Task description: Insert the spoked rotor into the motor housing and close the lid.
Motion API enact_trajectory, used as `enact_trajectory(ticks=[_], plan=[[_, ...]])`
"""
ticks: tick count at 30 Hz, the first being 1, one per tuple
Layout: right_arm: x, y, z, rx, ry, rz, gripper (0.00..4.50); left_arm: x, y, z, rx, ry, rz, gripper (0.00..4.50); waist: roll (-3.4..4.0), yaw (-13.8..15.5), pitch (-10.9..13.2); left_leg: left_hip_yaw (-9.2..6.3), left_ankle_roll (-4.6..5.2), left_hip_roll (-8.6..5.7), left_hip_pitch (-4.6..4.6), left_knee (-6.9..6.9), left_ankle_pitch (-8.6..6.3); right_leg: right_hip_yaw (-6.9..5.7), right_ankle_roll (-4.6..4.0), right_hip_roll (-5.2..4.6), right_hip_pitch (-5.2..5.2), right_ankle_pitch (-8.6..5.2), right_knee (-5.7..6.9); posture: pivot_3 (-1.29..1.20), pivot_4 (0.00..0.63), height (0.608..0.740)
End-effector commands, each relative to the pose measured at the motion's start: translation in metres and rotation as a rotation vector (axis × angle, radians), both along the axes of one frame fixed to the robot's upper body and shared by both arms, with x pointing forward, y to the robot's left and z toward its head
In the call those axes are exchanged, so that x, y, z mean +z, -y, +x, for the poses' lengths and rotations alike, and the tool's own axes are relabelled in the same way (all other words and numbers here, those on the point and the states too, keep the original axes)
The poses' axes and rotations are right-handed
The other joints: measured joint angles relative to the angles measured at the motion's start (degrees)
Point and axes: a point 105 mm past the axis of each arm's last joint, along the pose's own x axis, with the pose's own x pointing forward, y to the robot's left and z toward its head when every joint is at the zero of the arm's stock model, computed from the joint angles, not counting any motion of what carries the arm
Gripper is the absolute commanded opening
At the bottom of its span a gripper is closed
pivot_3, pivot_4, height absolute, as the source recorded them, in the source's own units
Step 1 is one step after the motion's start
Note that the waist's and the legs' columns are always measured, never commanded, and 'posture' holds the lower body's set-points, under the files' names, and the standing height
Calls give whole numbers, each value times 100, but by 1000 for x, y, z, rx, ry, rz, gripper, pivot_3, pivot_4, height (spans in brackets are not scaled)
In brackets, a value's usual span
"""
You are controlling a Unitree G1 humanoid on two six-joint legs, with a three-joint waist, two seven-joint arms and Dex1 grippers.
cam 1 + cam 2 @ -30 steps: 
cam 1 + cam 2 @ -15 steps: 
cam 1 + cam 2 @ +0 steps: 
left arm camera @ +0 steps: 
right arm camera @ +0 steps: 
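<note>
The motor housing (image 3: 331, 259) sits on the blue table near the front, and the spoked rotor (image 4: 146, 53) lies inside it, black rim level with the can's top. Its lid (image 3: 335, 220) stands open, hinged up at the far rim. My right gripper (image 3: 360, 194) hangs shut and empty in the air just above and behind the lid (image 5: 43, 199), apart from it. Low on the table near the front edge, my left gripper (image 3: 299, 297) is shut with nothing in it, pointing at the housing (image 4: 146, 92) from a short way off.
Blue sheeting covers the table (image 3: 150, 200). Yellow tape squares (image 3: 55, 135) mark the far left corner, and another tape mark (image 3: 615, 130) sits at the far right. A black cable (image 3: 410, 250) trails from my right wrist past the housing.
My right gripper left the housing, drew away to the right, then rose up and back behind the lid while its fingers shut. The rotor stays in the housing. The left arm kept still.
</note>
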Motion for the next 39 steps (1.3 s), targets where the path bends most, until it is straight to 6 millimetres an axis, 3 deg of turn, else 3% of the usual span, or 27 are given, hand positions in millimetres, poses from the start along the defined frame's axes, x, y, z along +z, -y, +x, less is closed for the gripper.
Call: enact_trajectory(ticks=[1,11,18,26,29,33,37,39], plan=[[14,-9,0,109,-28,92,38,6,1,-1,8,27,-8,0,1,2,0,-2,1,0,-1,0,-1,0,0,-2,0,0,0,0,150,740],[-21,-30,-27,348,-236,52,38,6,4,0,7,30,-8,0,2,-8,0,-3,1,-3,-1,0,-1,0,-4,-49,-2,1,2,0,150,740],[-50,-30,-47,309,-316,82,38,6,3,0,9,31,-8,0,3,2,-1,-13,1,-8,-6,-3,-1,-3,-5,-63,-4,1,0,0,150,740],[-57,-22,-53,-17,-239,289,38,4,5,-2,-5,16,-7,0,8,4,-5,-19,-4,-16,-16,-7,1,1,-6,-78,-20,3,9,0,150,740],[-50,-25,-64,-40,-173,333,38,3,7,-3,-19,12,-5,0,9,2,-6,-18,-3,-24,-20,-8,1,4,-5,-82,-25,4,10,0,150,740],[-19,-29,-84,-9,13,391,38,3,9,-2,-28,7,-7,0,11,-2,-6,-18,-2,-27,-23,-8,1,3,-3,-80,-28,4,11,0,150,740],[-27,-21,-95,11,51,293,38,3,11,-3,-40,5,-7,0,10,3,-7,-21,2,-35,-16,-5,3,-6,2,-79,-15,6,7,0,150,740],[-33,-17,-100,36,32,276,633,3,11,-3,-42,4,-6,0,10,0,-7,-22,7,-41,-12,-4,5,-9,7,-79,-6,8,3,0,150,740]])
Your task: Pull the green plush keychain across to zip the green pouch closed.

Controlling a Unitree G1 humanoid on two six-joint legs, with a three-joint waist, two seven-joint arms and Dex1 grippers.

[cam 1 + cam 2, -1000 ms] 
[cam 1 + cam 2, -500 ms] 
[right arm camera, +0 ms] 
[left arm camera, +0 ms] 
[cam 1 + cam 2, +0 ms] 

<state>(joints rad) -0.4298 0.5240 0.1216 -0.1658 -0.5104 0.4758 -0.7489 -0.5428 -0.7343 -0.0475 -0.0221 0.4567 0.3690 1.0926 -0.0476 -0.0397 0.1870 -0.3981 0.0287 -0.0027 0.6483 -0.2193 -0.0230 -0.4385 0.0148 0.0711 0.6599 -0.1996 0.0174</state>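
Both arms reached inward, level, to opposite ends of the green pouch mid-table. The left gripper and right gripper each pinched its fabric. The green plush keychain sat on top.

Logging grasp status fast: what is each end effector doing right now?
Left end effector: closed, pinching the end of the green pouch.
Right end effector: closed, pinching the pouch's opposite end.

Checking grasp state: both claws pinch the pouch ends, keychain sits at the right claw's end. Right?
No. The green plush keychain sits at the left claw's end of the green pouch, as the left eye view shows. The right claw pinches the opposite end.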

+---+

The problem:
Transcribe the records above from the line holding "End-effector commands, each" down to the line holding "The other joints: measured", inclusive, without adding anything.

Output below:
End-effector commands, each relative to the pose measured at the motion's start: translation in metres and rotation as a rotation vector (axis × angle, radians), both along the axes of one frame fixed to the robot's upper body and shared by both arms, with x pointing forward, y to the robot's left and z toward its head
In the call those axes are exchanged, so that x, y, z mean +z, -y, +x, for the poses' lengths and rotations alike, and the tool's own axes are relabelled in the same way (all other words and numbers here, those on the point and the states too, keep the original axes)
The poses' axes and rotations are right-handed
The other joints: measured joint angles relative to the angles measured at the motion's start (degrees)

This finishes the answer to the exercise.